In ribasso industriali e risorse di base

Sono stati soprattutto i titoli industriali e le risorse di base ad accusare il colpo dei timori sulla crescita economica mondiale. Tra i primi Caterpillar è arretrata del 2,6% mentre tra i secondi Alcoa ha perso l’1,5%. Su quest’ultima si sono anche fatte sentire le conseguenze dell’annuncio di BHP Billiton di un calo della produzione di alluminio. Tra i tecnologici ha registrato un forte calo Adobe Systems (-3,9%), che ha annunciato utili trimestrali inferiori alle attese degli analisti, mentre tra i bancari è proseguita la corsa di Bank of America, salita del 2,9%.

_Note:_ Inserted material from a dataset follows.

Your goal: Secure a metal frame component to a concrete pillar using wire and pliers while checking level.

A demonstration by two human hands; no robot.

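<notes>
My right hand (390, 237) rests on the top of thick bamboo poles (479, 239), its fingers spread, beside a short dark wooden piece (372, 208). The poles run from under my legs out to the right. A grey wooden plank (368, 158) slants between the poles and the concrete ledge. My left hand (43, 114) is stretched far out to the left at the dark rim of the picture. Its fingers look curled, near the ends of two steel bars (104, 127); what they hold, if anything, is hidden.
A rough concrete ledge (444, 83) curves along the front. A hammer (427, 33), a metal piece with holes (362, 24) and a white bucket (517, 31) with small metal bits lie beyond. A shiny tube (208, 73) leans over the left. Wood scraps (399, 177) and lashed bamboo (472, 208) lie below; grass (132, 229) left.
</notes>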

Le società immobiliari hanno chiuso a -0,8%, dopo che il dato sulle costruzioni di nuove case è rimasto vicino ai massimi degli ultimi tre anni. Il dato sui permessi di costruzioni, però, ha registrato un dato migliore delle attese, rafforzando le attese che nel 2012 il settore immobiliare possa ulteriormente migliorare, tornando a fornire un contributo positivo alla crescita per la prima volta dal 2007.